TASK —
In how many lines of the records below does the word "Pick" appear? Reply with the number only.
(Beginning of MATERIAL PROVIDED)
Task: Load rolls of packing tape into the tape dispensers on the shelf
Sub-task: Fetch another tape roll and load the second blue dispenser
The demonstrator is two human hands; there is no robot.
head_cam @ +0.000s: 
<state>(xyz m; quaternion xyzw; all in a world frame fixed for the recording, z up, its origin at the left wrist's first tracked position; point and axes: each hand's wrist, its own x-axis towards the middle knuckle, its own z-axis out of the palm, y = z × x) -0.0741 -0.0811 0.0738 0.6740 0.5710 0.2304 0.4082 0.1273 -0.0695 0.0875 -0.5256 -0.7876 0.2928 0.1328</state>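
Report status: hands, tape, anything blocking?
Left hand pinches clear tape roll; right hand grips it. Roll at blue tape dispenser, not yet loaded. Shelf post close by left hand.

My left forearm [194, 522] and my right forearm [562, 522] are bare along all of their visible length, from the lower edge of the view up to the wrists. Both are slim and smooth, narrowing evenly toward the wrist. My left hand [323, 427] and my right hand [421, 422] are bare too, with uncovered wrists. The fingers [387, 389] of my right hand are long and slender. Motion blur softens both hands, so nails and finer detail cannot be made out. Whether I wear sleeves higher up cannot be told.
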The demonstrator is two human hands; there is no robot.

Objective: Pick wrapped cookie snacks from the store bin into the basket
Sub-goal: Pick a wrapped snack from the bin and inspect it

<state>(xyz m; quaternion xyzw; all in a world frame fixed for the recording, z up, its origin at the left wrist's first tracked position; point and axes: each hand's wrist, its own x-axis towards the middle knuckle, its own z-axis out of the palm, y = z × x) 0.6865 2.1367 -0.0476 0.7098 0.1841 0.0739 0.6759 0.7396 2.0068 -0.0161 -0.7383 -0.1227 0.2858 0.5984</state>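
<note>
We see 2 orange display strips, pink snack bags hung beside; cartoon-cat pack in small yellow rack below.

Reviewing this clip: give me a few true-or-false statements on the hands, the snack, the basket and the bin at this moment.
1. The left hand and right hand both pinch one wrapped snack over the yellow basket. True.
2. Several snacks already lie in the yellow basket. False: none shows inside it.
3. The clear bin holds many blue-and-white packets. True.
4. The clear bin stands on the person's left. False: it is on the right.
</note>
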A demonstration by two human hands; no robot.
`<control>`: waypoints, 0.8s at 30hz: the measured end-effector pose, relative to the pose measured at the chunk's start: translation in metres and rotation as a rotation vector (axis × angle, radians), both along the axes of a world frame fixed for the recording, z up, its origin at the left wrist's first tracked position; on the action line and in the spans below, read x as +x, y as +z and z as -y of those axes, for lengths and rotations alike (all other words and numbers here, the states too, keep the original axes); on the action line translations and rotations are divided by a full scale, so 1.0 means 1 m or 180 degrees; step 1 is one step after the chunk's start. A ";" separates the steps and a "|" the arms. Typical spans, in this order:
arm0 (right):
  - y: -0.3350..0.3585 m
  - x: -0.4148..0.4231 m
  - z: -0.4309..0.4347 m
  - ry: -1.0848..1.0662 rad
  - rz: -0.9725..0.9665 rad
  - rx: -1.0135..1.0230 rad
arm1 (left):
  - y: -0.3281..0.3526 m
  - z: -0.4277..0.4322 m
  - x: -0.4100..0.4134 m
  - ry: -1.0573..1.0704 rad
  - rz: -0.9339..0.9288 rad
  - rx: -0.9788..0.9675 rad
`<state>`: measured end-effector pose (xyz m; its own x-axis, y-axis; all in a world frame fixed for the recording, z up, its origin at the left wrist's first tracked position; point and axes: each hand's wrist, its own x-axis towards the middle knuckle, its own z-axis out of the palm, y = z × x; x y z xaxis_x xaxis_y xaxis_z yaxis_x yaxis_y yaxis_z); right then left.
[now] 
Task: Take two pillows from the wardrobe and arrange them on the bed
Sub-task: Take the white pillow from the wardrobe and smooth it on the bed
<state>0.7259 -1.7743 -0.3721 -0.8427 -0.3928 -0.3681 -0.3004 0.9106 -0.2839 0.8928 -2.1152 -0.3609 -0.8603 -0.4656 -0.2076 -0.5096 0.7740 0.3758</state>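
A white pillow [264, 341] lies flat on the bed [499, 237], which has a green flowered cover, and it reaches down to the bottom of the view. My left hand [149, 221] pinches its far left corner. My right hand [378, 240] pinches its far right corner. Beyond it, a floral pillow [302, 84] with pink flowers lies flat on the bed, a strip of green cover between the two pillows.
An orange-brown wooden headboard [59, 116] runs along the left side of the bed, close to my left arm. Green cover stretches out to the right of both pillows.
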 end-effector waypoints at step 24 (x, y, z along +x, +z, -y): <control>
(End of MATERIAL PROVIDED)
EXERCISE RESULT —
2